Welcoming Newly Arrived Migrants with Empathy and Respect 

by Catherine Lee | February 20, 2024

When threatening phone calls started targeting his wife and daughter in September 2022, Leonardo and his family decided to leave Venezuela. Within two weeks, Leonardo, an employee of an oil company, and his wife sold all their belongings and started the treacherous journey to the United States on foot, with their 14-month-old daughter and teenage son.
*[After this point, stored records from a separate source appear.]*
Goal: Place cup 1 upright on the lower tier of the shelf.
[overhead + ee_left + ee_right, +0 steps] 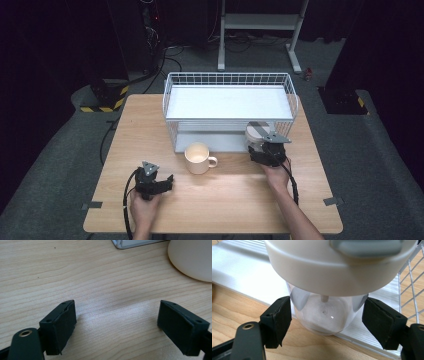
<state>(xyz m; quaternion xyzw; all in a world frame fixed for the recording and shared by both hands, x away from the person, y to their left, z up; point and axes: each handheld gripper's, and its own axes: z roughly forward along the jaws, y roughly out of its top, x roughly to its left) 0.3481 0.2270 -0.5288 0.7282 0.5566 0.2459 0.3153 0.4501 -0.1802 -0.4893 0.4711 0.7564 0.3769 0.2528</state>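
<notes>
A clear tumbler [257, 134] with a white lid and grey flap stands at the front right corner of the white wire rack [227, 79]. My right gripper [260, 146] has its jaws on either side of it. In the right gripper view both pads [279, 317] touch the clear wall of the tumbler [324, 312] below the lid, so the right gripper [327, 320] is shut on it. Near the table's front left, my left gripper [167, 181] stands open over bare wood. Nothing lies between the jaws of the left gripper [116, 315].
A cream mug [198, 158] stands in front of the rack, between the two grippers, and its side [192, 257] lies up and right of the left jaws. The rack's white base [237, 265] and wire side [412, 277] flank the tumbler. Light wooden table [225, 200].
</notes>
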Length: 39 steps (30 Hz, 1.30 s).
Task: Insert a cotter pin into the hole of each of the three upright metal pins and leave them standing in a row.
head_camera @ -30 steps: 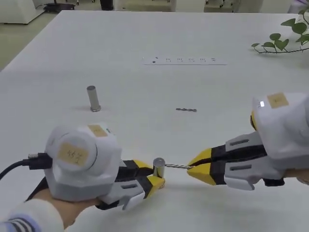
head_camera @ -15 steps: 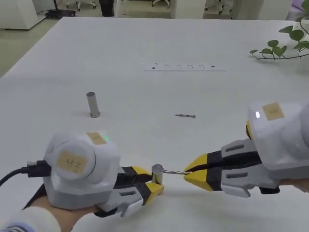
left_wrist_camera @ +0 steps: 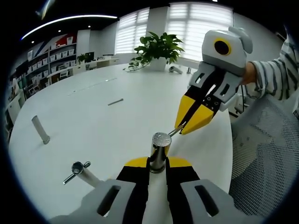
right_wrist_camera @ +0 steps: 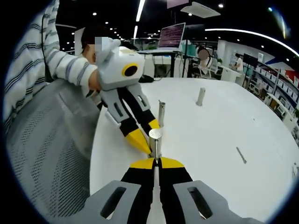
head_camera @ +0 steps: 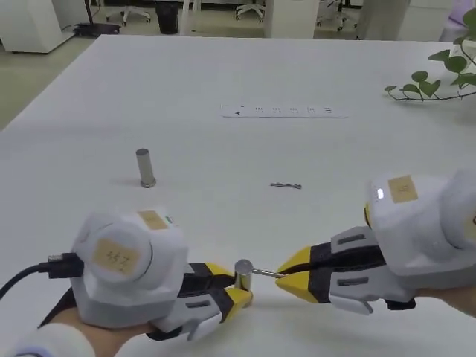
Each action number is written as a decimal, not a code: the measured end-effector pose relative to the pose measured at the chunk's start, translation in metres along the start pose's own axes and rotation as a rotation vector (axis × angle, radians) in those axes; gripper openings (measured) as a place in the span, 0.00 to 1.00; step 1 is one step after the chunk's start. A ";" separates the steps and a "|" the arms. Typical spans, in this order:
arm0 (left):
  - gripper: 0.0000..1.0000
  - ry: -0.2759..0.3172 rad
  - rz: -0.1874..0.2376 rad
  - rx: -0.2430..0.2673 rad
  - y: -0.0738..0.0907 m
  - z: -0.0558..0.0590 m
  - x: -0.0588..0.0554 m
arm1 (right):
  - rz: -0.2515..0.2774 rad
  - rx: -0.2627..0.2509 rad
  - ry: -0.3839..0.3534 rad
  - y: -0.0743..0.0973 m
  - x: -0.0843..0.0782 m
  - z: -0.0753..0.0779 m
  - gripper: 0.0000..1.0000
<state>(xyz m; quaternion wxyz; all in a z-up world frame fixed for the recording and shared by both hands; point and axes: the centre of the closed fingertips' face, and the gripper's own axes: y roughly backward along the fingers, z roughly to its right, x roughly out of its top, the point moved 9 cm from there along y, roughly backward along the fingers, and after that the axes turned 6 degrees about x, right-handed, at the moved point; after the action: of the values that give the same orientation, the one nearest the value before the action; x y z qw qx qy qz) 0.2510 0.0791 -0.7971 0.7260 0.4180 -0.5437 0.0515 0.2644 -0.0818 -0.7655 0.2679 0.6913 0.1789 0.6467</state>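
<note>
Because threading needs a steady target, the left gripper (head_camera: 234,286) squeezes the upright metal pin (head_camera: 243,273) at six o'clock on the table (head_camera: 335,163), while the right gripper (head_camera: 284,272), pinching a cotter pin (head_camera: 265,273), lines it up from three o'clock.

- The metal pin (head_camera: 243,272): its foot is hidden between the jaws of the left tongs (head_camera: 239,288).
- The cotter pin (head_camera: 265,273): its tail is buried in the tips of the right tongs (head_camera: 285,273); the hole it points at is too small to make out.
- The plant (head_camera: 435,74) is cut off by the head view's right edge.
- The print on the strip (head_camera: 284,111) lying on the table (head_camera: 223,67) is too small to read.
</note>
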 end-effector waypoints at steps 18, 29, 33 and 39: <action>0.11 0.026 0.001 -0.004 -0.001 0.002 0.000 | 0.036 0.002 -0.044 -0.014 0.006 0.002 0.13; 0.11 0.026 0.000 -0.006 0.000 0.001 0.000 | 0.054 0.005 -0.090 -0.001 0.003 0.001 0.05; 0.11 0.027 0.000 -0.007 0.001 0.001 -0.001 | 0.058 0.005 -0.095 -0.004 0.006 0.001 0.04; 0.11 0.035 -0.001 -0.006 0.001 0.001 -0.001 | 0.044 0.008 -0.081 -0.009 0.010 0.000 0.04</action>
<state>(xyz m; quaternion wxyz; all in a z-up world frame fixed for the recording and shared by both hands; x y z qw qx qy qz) 0.2495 0.0793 -0.7977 0.7368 0.4150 -0.5307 0.0567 0.2666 -0.0683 -0.7629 0.2579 0.7218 0.1554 0.6232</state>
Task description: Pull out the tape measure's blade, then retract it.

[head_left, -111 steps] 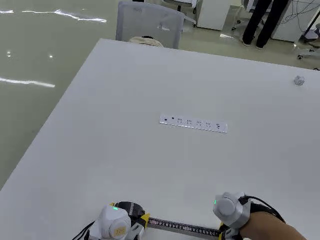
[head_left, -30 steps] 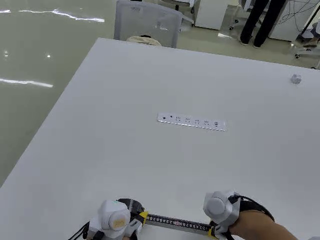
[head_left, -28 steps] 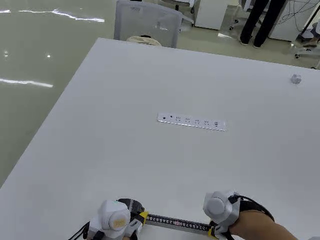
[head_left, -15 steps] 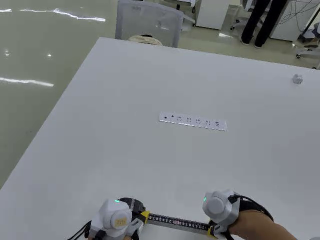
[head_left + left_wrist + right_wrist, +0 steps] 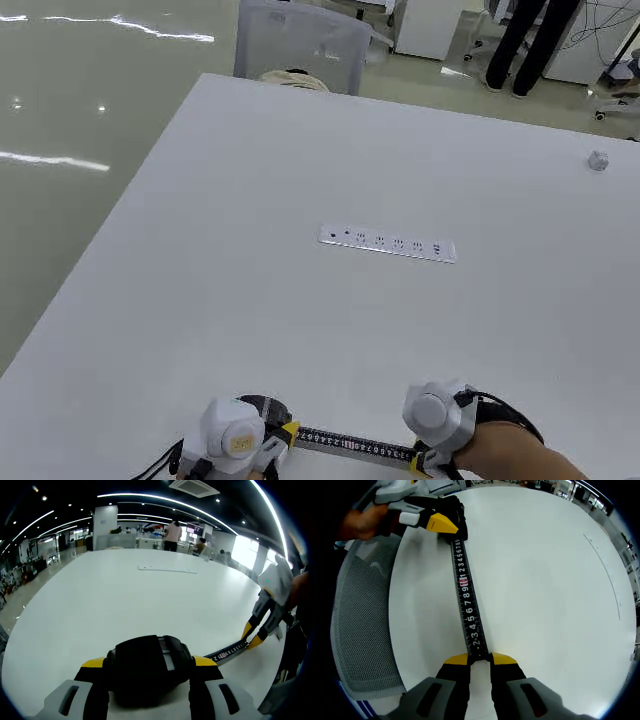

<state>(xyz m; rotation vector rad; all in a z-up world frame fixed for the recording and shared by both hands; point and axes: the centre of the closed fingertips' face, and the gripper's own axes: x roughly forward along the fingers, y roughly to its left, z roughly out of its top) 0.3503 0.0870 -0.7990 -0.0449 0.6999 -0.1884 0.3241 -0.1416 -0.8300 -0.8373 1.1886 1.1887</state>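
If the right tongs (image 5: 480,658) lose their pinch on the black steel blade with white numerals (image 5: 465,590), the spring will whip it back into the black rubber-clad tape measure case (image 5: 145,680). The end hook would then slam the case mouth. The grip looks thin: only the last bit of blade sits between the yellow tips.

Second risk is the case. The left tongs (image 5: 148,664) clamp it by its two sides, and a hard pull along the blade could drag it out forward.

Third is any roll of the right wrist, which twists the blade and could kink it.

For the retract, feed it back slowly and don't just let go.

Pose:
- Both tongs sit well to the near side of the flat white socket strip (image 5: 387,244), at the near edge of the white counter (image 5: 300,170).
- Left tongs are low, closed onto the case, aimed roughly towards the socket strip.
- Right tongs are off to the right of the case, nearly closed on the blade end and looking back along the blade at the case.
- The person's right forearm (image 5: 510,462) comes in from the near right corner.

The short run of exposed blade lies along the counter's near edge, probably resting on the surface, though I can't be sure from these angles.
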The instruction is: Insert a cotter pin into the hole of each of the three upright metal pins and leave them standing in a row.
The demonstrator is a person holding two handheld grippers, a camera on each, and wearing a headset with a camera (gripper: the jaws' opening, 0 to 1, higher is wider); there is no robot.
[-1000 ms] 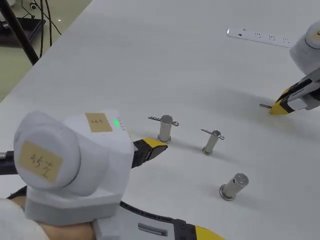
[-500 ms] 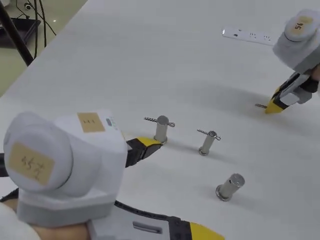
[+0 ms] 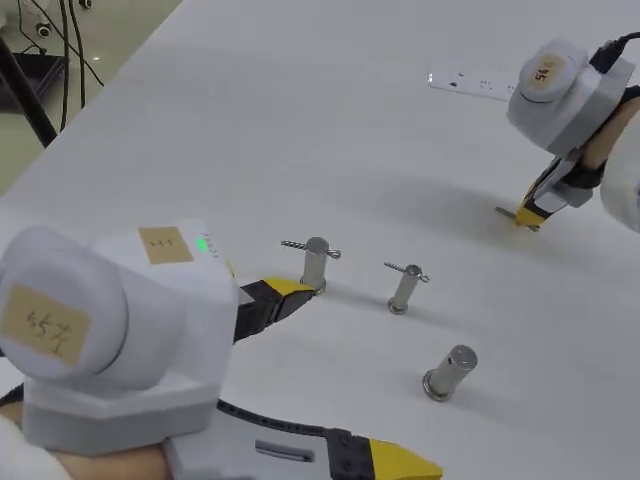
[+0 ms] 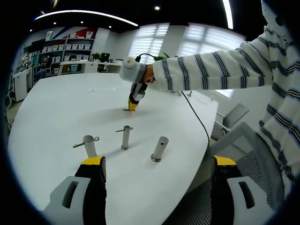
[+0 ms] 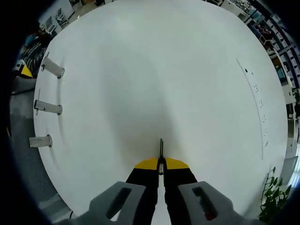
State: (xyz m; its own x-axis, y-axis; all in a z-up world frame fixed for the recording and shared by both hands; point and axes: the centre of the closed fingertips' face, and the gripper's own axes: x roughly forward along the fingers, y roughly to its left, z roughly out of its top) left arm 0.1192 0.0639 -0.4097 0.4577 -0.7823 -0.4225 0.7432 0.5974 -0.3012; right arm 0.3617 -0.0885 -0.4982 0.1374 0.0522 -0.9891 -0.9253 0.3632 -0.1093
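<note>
Two of the three pins carry cotters through their heads: the left pin point(image 3: 315, 262) and the middle pin point(image 3: 405, 287). The bare pin point(image 3: 448, 372) stands nearest the person, with nothing touching it.

The last cotter point(image 5: 161, 150) is well apart from the row, across the surface point(image 3: 300, 130). It is clamped between the closed fingers of the right gripper point(image 5: 161, 165) and juts forward, low over the surface. The left gripper point(image 4: 158, 164) has its fingers wide apart and holds nothing. One finger point(image 3: 280, 295) sits just beside the base of the left pin.

The main risk is probably toppling. The bare pin is tall on a small foot, so a sideways push from the cotter would likely tip it unless the left gripper braces it first. Which way its hole faces cannot be made out, so a misjudged approach could glance off the head. The cotter is thin and could swivel or slip in the grip, spoiling the aim. A careless sweep of the left finger could also knock over the left pin and break the row.
</note>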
In Colombia, they entered the Darién Gap, where they walked along jungle paths that quickly turned to mud on rainy days, passing dead bodies along the way. They struggled to climb steep mountains where the path was so narrow, they feared they’d fall over the edge.  

After crossing the Rio Grande into Texas, the family was bused to Washington, D.C., and referred to Catholic Charities. The agency worked with Montgomery County to move them to temporary lodging at a hotel, assisted in registering Leonardo’s son in school and the baby in an Early Head Start program, and provided first month’s rent.

By the time Leonardo and his family got to D.C., a team of Catholic Charities staffers had been working feverishly to provide services for an increasing number of migrants arriving from Texas and Arizona by creating a new Migrant Case Management Program. Catholic Charities has hired 17 new case managers, four medical assistants, five support staff, and a director and five managers for the program.

“The gospel teaches us to help those in need,” says Sister Sharlet Ann Wagner, CSC, executive director of the agency’s Newcomer Network. “How could we turn our backs on people who come here seeking refuge?”

For the newly arrived who plan to stay in the D.C. area, their first stop is a respite center — either in D.C. or Montgomery County — where they arrive exhausted and traumatized, with little more than the clothes they’re wearing. At the respite centers, they take showers and receive food and clothing. They need to find jobs and enroll their children in school, but they don’t speak English and typically know nothing about the area.

The Newcomer Network’s Navigator Program case managers (known as “navigators”) provide referrals to legal, health care, housing, employment and education services for individuals living in Montgomery and Prince George’s counties who have arrived in the U.S. in the past five years. The counties are home to 40 percent of the immigrants who live in the D.C. area. Two newly hired navigators are helping those who arrived on buses and are staying at the respite center or temporary lodging in Montgomery County.  

Catholic Charities case managers, who are bilingual, meet with migrants at the respite centers to do an intake and assess their needs. Treating migrants with respect and empathy, case managers “change the environment where people are living,” says Denise Capaci, executive director of Catholic Charities’ Adult and Children Clinical Services.

The case managers explain what life in the D.C. area is like, so their clients have a realistic picture of what lies ahead and can plan for the high cost of rent and child care. “Because many of our case managers were migrants themselves or the children of migrants, they’re familiar with what families are going through,” Capaci says.

From the respite center, some migrants have been moved to a hotel either in D.C. or Montgomery County that serves as a temporary shelter, where they live while looking for jobs and permanent housing. With the help of local government funding, case managers continue meeting with migrants at the hotels. 

How could we turn our backs on people who come here seeking refuge?

Sister Sharlet Ann Wagner, CSC, executive director of the Newcomer Network

A navigator case manager who immigrated from Bolivia when she was about 8, describes the work as “intense but incredibly rewarding.” She recalls working with a woman last summer who had a severe panic attack. 

After meeting with the woman in her hotel room, the case manager contacted a DC Department of Behavioral Health helpline. That night, she received a text from her client who had been taken to a psychiatric facility. Within minutes, the case manager had talked to the woman as well as a nurse at the facility. With the help of medication, the woman was able to return to work the next morning.

Sister Wagner says that when interviewing prospective case managers, Catholic Charities “isn’t necessarily looking for trained case managers. We can train them. We’re looking for people who are empathetic and have a heart for the work.”